不協和音的な効果音から、いきなりFunkが始まります。(後にJr.Walkerと知ります)この頃は、J.Bやスライも聴き始めてはいたもののあまりFunkの良さ、凄さが分かっておらず、二人のカッティングとシングルミュートのコンビネーションの見事さもこの時は正直??でした。
続くA2も後にAl Greenと知るのですが、現代風のアレンジで、ソロもエレアコで、スクイーズ・ギターを期待していたのでこれも??でしたが、その後聴き込むにつれ、山岸さんのタメのあるプレイに夢中になります。
A3でBoogieが始まります。ちょうど"100% Cotton"が再発された直後で、Boogieビートのカッコよさに目覚めましたのでこの曲はすんなり入れました。(ライブでもよく演っていました。後半のBoggie-gie-gieのリピートが異様に盛り上がっていました.)シングルトーンのリフとシンプルなカッティングがBoogieのリズムに乗って独特のGrooveになっています。
続くA4もAl Greenのカバーで、この曲は高校生の時にLaurrie Bellのライブ盤を聞いていて知っていましたが、Rockなソロ(山岸さんでしょうか)やアレンジがやはり違和感大でした。
Blues BalladのA5,左の刻みが山岸さんで、よく歌う右のオブリ、ソロが伸ちゃんと思います。前の4曲、右が山岸さんで左が伸ちゃんと思っていましたが、曲で入れ替わってます。
MuddyのB1、斬新なアレンジです。(Best Ofをすでに聴いていたので、これも驚きでした)1stソロが伸ちゃんで、2ndソロが山岸さんです。
おなじくMuddyのB2もホーンが炸裂するFunk調で、二人のカッティングもキレキレです。ソロは出だしが山岸さんで引き継ぐのが伸ちゃんと思います。
Johnny Guitar WatsonのB3,いきなりイントロから山岸さんの熱いギターが弾けます。ソロもトリッキーなフレーズを交えながらこれでもかという激しさです。
Johnnie TaylorのB4は、一転してJazzっぽいムードが加わり、伸ちゃんのムーディーなプレイが光ります。
Etta JamesのB5は、山岸さんのアコギアルペジオと伸ちゃんのサザンソウル風のオブリがホトケさんの熱いヴォーカルを支えます。ゴージャスなホーンのブリッジの後、一旦クールダウンしますが、後半激しくシャウトし、伸ちゃんの切ないギターが絡み、涙無くして聴けません。ライブでも緩急をつけて10分ぐらいやっていました。いろんな人がカバーしていますが、自分はいろいろ思い入れもありWest Roadのバージョンが一番好きです。
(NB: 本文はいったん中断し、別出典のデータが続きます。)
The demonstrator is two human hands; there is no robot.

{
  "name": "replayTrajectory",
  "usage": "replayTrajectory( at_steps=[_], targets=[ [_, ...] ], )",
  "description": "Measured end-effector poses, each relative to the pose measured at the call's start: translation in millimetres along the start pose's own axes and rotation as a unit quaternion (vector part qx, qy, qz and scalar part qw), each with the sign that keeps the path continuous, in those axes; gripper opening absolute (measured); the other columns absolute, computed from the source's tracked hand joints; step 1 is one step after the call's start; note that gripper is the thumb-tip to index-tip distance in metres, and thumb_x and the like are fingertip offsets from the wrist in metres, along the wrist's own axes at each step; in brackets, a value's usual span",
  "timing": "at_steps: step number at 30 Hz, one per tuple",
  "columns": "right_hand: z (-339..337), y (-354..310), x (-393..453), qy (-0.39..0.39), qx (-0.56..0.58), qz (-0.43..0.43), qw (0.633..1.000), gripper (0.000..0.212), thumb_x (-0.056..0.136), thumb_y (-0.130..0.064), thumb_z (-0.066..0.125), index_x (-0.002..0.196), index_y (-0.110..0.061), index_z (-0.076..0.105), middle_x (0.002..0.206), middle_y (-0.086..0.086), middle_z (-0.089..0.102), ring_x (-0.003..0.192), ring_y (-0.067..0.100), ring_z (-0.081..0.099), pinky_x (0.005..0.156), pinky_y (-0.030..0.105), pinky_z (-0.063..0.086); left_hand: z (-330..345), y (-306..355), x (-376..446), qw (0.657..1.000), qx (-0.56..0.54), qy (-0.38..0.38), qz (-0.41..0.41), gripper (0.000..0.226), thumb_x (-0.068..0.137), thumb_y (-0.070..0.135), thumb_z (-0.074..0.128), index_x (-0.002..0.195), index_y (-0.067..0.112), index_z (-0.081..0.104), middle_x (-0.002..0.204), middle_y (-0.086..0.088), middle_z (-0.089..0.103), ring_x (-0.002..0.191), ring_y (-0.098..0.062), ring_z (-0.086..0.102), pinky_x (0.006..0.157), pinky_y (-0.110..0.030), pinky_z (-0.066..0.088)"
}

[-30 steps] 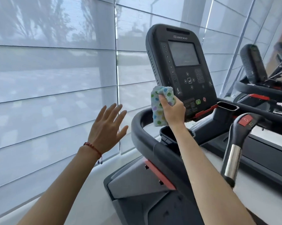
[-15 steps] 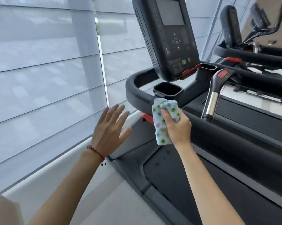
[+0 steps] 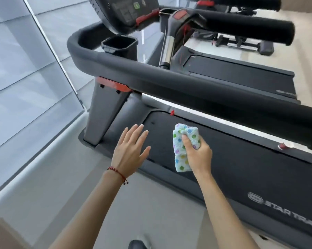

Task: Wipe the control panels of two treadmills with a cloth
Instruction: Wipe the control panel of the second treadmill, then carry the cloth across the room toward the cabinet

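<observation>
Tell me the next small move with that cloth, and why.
Probably lift the right hand and its dotted, pale blue terry cloth back up toward a control panel. The cloth hangs over the black running belt, below the padded black handrail; the nearest dark console sits at the top edge.

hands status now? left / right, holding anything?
Left hand: open, fingers spread, holding nothing.
Right hand: closed around the dotted cloth, held out over the treadmill belt.
</observation>
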State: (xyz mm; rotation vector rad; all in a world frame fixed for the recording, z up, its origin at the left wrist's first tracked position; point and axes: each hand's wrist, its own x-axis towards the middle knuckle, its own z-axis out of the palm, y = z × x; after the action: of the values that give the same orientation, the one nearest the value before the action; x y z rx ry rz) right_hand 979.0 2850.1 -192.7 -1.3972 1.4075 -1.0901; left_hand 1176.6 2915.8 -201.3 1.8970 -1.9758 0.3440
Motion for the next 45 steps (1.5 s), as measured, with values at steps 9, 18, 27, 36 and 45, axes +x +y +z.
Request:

どBluesなのかと想像していましたが、Funk,Jazz Reggae,Rockいろんな要素が取り入れられていて、初めて聴いた時は戸惑いました。当時のBluesブームに乗っかることなく、その時やりたい音楽を自然体でやって出来上がったアルバムなのでしょう。聴き込む程に中身の濃さに気が付き、これも繰り返し聴いたアルバムの一枚です。



Emotional度♡♡♡♡♡  
Bluesy度♡♡♡♡♡
Mellow度♡♡♡♡ A5,B4,B5 Mellowです。